Nous sommes ensuite descendues de la colline pour prendre la direction du quartier du Dogo onsen, les célèbres bains d’eau chaude de Matsuyama. Nous avons visité le site important du pèlerinage des 88 temples de Shikoku, Ishite-ji ou « temple de la main de pierre ». Nous avons dû être purifiées malgré nous, étant donné la quantité d’encens qui brûlait lors de notre passage. Les pèlerins avec leur costume blanc et leur bâton étaient nombreux à venir prier dans ce temple qui se trouve être le 51ème du pèlerinage. Nous avons mangé des udons et de délicieux « omochi » dans une petite gargote à l’entrée du temple avant de reprendre notre chemin vers les temples d’Isaniwa-jinja et Hogonji. En route, nous avons fait un détour à l’entrée d’un cimetière où des moines célébraient certainement une cérémonie à la demande d’une famille. Hogonji a été le dernier temple que nous avons visité et il s’agit de celui que j’ai préféré. En effet, chaque temple que nous avons vus possède un caractère propre et le temple d’Hogonji, adossé à la colline et sa forêt, se rapproche davantage d’une maison particulière avec un jardin  rythmé par des fleurs, des arbres, des pierres, des statues ainsi qu’un beau sol de sable. Pour la première fois au cours de notre séjour, l’atmosphère du lieu m’a fait regretter d’avoir laissé mes traces de chaussures sur le sable. Je suis donc allée chercher un râteau pour effacer mes pas et un habitant des lieux, sûrement alerté par le bruit de ratissage, est sorti du bâtiment et m’a ensuite montré comment le faire correctement. Je me suis alors dit que mon initiative l’avait obligé à ratisser le jardin à son tour.
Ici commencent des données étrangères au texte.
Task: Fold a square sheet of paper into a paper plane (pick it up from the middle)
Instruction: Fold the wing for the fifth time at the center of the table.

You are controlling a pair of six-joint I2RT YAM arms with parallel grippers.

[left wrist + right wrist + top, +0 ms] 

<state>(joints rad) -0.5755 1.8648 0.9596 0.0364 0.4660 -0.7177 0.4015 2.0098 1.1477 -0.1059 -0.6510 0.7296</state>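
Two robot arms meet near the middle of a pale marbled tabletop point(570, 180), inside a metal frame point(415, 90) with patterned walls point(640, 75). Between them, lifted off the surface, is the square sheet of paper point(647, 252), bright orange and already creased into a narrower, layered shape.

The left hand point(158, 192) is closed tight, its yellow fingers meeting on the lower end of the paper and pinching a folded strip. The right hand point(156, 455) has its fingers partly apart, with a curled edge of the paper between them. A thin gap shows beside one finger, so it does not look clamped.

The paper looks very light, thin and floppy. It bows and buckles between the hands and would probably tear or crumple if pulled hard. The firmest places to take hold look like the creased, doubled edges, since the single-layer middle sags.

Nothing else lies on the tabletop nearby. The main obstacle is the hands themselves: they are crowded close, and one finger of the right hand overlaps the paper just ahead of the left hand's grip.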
Après les temples, nous nous sommes rapprochées du Dogo onsen dont on dit que la façade a inspiré Hayao Miyazaki pour ses bains dans le voyage de Chihiro. Nous nous y sommes initiées aux bains à la mode japonaise dans le plus petit, le « tama-no-yu ». Notre timing aux bains était parfait car nous sommes arrivées au moment où les occupantes précédentes s’en allaient et lorsque nous sommes sorties, plusieurs touristes, japonaises et américaines, commençaient à se presser dans le salon où des biscuits et du thé nous attendaient.
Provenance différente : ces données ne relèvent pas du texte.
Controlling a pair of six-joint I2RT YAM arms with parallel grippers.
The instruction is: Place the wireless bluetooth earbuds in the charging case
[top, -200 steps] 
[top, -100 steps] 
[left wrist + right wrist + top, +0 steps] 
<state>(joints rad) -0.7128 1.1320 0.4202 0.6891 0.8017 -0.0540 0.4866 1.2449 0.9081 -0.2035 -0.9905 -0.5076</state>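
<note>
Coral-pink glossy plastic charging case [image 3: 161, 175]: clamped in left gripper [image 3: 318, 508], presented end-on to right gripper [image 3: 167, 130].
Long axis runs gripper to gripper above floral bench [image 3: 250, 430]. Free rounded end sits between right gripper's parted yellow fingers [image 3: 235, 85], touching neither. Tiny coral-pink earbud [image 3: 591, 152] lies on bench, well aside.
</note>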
A la sortie du Dogo onsen, nous avons goûté de délicieuses glaces au macha et aux lyokans, une espèce d’agrume. Nous avons ensuite fait le tour de la galerie marchande proche où les habitués des bains se promènent tranquillement en yukata et ketas avec à la main  un panier en osier pour porter leur serviette et leur savon. Cette balade a été l’occasion de faire nos achats pour les cadeaux et divers souvenirs dont une flûte « fue », sorte de flûte traversière à 7 trous, pour ma part.
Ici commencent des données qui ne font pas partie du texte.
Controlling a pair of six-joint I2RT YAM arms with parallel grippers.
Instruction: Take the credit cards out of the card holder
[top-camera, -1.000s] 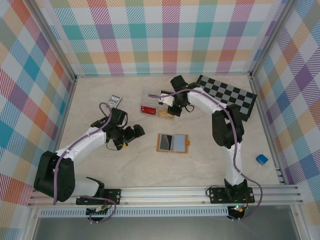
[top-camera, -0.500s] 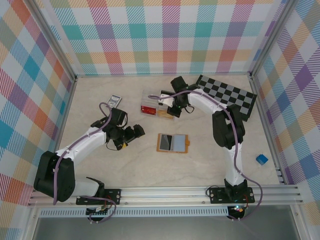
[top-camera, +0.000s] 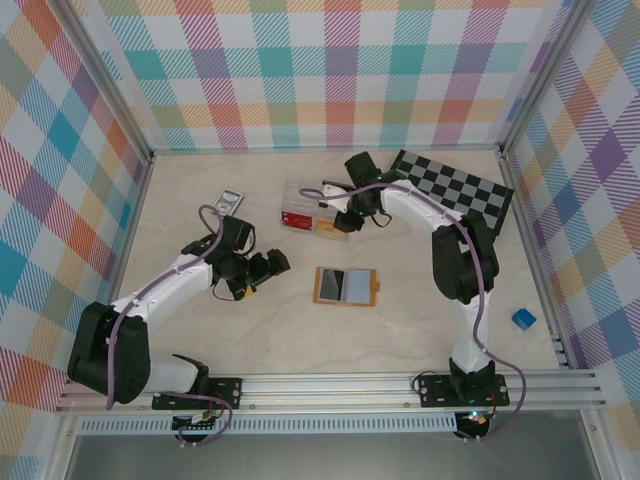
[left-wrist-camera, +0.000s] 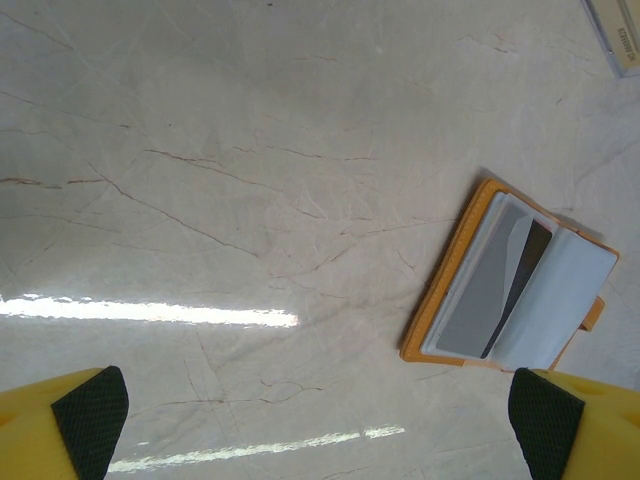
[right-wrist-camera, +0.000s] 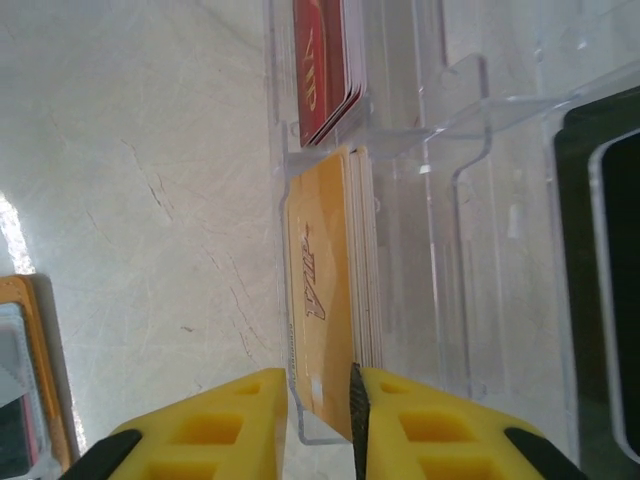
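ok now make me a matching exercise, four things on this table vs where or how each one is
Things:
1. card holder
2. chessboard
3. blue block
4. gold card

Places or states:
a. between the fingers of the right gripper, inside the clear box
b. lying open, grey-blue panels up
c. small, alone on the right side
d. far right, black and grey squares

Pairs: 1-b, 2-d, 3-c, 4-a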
L’après-midi dans le quartier du Dogo onsen s’est conclu par une bière artisanale au restaurant à bière juste en face des bains pour accompagner des sashimis de bonite et des shiitake. Quel soulagement d’avoir pour la première fois  au restaurant une carte, en anglais, complètement compréhensible pour pouvoir faire son choix parmi les plats offerts.